**WHAT TO DO**
State the number of lines with "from" in the listing, leaving out everything else.

═════ EXERCISE DATA ═════

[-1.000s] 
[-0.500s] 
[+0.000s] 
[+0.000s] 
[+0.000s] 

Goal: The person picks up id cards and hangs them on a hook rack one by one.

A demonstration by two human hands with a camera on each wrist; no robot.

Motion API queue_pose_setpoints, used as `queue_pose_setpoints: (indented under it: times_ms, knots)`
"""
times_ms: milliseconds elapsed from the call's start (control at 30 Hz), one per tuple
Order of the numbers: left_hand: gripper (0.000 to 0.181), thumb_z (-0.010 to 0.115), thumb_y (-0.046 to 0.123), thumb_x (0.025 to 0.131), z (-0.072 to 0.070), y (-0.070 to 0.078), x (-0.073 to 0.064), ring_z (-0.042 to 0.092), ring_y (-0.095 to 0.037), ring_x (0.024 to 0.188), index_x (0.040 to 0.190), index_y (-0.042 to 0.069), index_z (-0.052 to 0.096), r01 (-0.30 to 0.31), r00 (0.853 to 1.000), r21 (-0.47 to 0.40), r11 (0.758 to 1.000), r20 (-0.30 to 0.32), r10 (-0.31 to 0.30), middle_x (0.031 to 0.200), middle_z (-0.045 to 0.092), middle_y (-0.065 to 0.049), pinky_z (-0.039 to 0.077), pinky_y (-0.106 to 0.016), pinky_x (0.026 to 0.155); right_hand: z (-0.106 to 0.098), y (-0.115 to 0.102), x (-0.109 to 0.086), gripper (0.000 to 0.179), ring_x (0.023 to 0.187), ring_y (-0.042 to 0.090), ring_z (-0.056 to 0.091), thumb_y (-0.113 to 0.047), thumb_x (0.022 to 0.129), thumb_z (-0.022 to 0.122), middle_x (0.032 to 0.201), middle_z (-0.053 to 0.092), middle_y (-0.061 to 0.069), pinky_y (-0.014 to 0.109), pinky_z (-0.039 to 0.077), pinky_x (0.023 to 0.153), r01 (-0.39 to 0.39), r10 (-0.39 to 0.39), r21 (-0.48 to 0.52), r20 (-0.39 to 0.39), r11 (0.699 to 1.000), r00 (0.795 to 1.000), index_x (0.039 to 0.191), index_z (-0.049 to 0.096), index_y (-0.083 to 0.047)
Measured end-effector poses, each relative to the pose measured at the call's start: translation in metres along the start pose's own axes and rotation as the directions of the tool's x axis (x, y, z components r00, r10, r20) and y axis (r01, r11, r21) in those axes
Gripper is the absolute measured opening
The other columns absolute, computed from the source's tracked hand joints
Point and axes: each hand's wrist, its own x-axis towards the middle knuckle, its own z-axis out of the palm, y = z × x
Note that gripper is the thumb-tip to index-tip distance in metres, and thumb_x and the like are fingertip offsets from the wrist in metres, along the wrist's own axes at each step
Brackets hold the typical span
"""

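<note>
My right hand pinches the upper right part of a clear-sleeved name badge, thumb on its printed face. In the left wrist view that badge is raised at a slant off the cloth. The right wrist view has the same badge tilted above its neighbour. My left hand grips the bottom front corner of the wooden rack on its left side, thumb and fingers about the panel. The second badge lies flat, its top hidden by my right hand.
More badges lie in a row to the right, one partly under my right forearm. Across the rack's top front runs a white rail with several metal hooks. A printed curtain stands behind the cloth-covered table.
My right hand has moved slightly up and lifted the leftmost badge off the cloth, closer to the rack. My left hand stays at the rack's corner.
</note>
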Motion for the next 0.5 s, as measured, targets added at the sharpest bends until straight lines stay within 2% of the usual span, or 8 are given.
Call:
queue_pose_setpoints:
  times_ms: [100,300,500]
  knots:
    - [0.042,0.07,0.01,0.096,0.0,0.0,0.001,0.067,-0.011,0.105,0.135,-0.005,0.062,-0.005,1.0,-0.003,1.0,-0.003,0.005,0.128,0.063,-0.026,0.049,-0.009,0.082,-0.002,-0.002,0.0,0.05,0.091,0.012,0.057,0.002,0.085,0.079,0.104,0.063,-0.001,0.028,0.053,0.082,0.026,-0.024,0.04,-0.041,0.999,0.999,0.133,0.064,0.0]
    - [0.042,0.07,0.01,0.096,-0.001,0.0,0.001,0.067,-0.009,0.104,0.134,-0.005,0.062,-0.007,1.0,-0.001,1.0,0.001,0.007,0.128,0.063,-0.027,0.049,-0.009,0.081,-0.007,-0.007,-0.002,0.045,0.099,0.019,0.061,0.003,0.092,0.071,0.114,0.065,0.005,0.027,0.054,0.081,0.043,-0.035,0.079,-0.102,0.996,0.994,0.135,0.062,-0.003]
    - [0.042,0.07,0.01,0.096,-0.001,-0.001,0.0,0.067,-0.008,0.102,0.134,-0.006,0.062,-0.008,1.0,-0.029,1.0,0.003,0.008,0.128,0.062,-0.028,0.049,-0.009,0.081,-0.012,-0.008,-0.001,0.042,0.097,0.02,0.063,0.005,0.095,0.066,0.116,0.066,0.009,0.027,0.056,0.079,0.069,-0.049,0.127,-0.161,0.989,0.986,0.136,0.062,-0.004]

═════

**RESPONSE AREA**
3